## TASK BRIEF
Please repeat the lines below exactly. Begin with the line containing "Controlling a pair" and go on through the line containing "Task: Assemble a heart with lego".
══════════════════════════════
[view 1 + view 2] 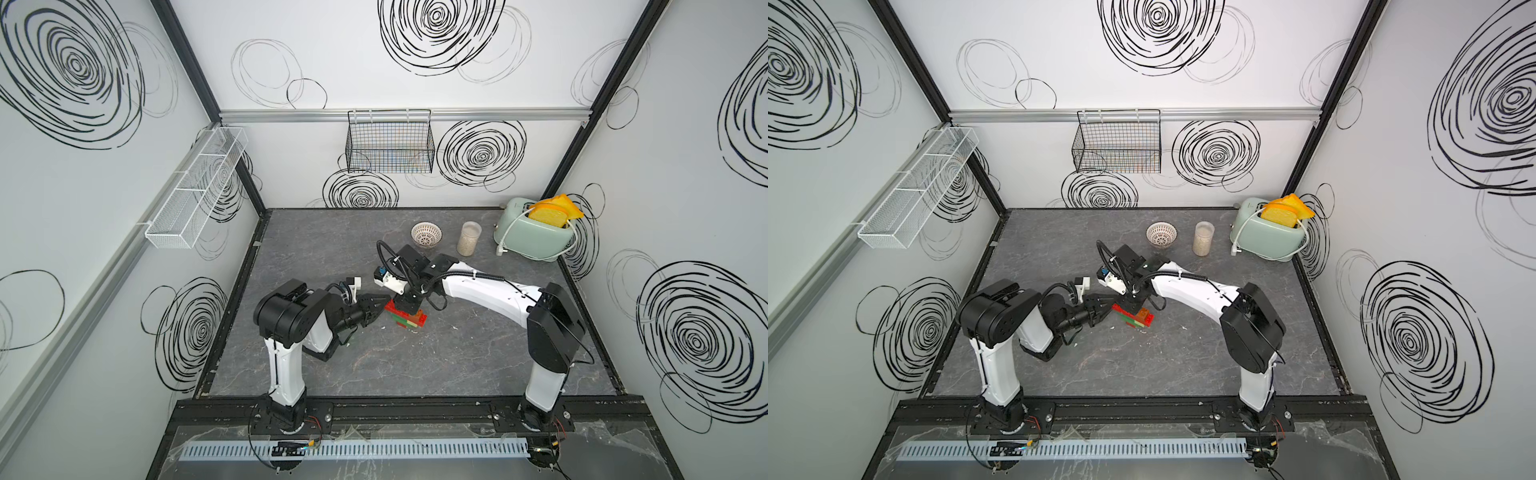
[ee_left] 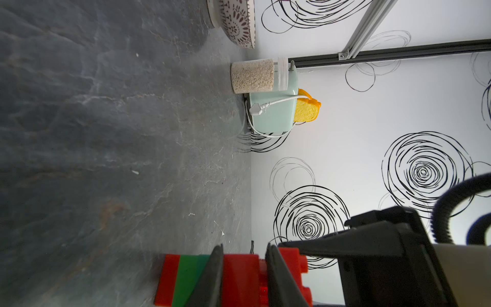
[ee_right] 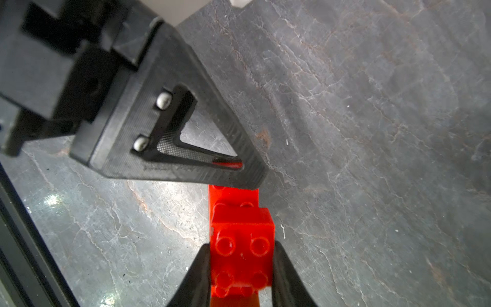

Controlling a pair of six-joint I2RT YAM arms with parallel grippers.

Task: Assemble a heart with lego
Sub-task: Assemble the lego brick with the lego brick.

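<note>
1. On the desk (image 1: 415,365), in both top views, the heart (image 1: 406,318) (image 1: 1136,319) stands upright near the middle, built of red, green, lime and orange bricks. The left jaws reach it from the side at its upper red edge. The right jaws come down on its top. At the back stand a bowl (image 1: 426,235), a jar (image 1: 469,239) and a toaster (image 1: 534,239) with toast (image 1: 555,212).
2. Left wrist view: the left jaws are clamped on a red brick (image 2: 241,276) of the heart, one finger on each face. A green brick (image 2: 190,276) lies just under it, nearer the desk. Far off, the jar (image 2: 252,75) stands in front of the toaster (image 2: 273,114).
3. Right wrist view: the right jaws are clamped on the top brick (image 3: 241,255), a red square with four studs, one finger on each side. It sits on the red brick (image 3: 233,195), whose far end lies under a finger (image 3: 186,119) of the left jaws.
</note>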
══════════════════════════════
## OUTPUT OF THE TASK
Controlling a pair of six-joint I2RT YAM arms with parallel grippers.

Task: Assemble a heart with lego

This finishes the output for the exercise.